An Interim to Save the Day?
July 30, 2007
How many times is it that the guy who isn't campaigning, doesn't want the job, and must be drafted, is the one who saves the day?
Will it turn out this way at the beleaguered City School District, long afflicted with one superstar superintendent after another? Maybe.
Manny Rivera, recruited from somewhere-or-other out of town, serving his second gig in Rochester, landed a better job as Boston's superintendent of schools. Boston is bigger than Rochester, and students need more work, since they talk funny over there, like the Kennedys. Only, before Rivera could take the reigns, he found a still better job, as education czar with Governor Spitzer. So Boston is scrounging for a new chief, just like Rochester.
Meanwhile, while scrounging, they have to have someone to preside. So they turned to Bill Cala. Cala just retired from the neighboring affluent Fairport school district, with plans move to Kenya and work in education there. That's the kind of guy he is. But while he's getting his plans firmed up, maybe he will come and hold down the fort at the City School District, until they find another superstar. Yes, Bill says, he will. So he is the interim superintendent.
Did they figure he would be merely a low-key-preserve-the-status-quo guy? That's not him, as Tim Louis Macaluso reported in City Newspaper. A few weeks on the job, and Cala charitably says: "This district isn't organized like any I have ever seen." No, it isn't. We've long suspected it. Each year they demand more money. Each year they show poorer results. When incoming mayor Pete Duffy asked for operational facts and figures (seeking accountability, since the city has to fund the schools) they absolutely bristled. And stonewalled. They didn't tell him anything other than "keep that money coming."
So Cala aims to make changes. "My biggest concern, the reason this is necessary," he says, "is we are not focused on kids. And that's the only reason we're here. There's no other reason to come in through those front doors." School 45 Principal Vicky Gouveia agrees that "the system was working to favor the needs of adults, not children."
Several weeks ago, we learned that the City School Districts graduation ratelast year was 39%. Yet the then-superintendent was named National Superintendent of the Year for 2006! Doesn't that say it all? And, alas, it suggests that it's not just local administrators who've yet to focus on kids instead of adults.

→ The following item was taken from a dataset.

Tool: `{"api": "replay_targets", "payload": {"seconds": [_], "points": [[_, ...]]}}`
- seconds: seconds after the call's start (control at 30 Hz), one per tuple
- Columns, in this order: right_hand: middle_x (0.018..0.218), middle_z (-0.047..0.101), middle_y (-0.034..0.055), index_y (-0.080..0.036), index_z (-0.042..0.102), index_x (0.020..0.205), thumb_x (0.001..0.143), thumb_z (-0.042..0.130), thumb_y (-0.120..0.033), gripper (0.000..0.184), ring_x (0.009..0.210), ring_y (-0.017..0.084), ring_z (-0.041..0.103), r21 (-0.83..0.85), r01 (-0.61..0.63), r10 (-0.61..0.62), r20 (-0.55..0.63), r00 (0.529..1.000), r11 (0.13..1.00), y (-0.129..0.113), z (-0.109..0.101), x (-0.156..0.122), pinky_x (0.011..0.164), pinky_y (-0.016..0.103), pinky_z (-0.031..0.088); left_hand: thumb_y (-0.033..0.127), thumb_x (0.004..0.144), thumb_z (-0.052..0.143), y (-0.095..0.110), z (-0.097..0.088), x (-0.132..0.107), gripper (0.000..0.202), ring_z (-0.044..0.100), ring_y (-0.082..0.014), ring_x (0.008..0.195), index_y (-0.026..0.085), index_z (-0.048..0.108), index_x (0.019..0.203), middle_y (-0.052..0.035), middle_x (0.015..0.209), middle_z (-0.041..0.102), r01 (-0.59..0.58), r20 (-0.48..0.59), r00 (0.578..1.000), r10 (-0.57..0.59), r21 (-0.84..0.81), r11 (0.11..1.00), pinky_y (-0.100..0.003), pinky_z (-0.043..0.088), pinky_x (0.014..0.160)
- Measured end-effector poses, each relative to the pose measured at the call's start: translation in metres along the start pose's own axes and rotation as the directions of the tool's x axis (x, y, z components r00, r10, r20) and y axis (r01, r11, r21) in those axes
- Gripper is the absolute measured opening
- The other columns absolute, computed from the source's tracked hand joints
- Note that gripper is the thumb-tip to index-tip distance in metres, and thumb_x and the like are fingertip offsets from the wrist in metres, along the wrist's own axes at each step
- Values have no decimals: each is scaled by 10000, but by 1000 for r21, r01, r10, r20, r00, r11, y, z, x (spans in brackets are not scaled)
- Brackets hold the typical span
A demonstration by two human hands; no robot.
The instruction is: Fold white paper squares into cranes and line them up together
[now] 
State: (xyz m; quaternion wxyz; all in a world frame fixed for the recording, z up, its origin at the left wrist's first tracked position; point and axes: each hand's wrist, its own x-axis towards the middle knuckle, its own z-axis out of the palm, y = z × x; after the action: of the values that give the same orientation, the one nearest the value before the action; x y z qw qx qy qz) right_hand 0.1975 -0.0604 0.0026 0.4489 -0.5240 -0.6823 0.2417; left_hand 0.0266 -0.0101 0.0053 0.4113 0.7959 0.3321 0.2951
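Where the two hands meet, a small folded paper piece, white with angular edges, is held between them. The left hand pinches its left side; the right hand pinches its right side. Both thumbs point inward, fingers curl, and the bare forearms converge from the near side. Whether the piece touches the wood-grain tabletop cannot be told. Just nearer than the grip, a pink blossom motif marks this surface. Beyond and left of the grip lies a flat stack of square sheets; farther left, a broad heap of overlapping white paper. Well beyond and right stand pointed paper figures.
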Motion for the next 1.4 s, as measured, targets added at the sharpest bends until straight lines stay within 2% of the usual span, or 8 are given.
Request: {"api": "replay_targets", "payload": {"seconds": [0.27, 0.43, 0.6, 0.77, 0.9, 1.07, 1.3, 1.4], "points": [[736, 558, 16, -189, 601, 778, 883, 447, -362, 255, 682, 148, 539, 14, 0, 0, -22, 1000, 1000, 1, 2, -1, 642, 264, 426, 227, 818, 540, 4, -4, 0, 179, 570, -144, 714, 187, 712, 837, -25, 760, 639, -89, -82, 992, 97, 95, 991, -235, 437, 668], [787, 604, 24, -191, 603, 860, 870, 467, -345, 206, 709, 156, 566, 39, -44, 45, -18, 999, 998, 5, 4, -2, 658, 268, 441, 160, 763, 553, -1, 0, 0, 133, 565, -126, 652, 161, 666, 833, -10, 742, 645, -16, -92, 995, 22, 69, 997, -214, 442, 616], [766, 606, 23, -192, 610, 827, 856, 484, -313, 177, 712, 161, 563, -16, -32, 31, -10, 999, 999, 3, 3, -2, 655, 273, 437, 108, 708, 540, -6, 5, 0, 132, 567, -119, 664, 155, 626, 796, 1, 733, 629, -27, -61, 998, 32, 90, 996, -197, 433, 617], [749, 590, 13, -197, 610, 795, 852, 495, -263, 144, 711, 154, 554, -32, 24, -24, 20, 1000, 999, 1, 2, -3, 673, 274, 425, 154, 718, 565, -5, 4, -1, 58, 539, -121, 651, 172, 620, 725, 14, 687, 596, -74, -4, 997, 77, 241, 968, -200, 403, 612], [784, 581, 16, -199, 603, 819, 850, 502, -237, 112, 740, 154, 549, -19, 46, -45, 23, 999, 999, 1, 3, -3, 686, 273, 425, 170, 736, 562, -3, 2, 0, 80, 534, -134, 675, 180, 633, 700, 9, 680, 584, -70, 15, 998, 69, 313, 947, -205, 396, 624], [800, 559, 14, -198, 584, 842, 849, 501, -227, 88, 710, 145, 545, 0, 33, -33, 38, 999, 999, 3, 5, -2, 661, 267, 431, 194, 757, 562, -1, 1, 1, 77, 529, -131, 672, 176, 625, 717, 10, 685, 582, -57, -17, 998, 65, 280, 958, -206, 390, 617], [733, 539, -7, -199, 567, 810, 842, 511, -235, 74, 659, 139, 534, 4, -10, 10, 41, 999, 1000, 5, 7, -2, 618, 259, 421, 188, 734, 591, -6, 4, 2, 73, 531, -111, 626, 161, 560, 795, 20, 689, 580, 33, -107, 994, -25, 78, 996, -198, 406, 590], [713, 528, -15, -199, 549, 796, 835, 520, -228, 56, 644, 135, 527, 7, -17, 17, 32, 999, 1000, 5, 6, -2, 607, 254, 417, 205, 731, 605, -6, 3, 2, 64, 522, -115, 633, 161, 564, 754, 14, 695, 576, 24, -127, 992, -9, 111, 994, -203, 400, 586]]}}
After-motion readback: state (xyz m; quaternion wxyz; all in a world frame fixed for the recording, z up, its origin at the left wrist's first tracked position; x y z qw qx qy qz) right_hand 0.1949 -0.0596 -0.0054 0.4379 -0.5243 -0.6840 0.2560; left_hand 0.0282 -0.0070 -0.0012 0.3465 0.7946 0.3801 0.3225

(Incidentally, the Democrat and Chronicle recently reported that this fellow's predecessor, another superstar, was just sacked from his moving-on-up assignment, the Washington DC. School District.)
"I can tell you right now that I'm looking at a leaner organization," Cala says. "Right now, there is no one in charge of curriculum and instruction, which is astonishing to me. It is divided up among many people.....what is most problematic is seeing how there can be two separate lines of communication about kids, with information that isn't shared. [!] People are working in their own separate silos, and that's got to change."
Each decision he makes, he says, he puts through a simple screening process: "How does this help the kids? If I do this, does it help them? Is it neutral? Or does it hinder them? That's all that really matters, and I want everyone here to use the same set of guidelines. What am I doing? What am I spending my time on that helps kids?" How can you not like this guy? Surely the man must know how to speak educatese, but there's no sign of it here.
Most do like him, but a few don't. One critic from the school board association points out that big city school districts are "incredibly complex." Maybe Cala, from the bucolic suburbs, doesn't realize that. But, in general, you should watch out for people who carry on about things being "incredibly complex." What you look for is someone who can simplify them.
Not everyone thinks Cala should be making structural changes. He's only the interim super, after all. Let the permanent super make the changes. Cala's unimpressed. He'll be doing the next guy a big favor. "It will make the job more attractive. I know that I wouldn't want to walk into this. Besides, I am addressing the problem in phases. I have 27 years of experience. I know how educational systems should work, and I know what's best for kids."
So maybe, just maybe, there is light at the end of the tunnel, and it is not an oncoming train. Most likely the district, wowed as usual by theories instead of results, will again hire some overpriced clod who speaks fluent educatese, but at least he will inherit less of a mess than he would have before.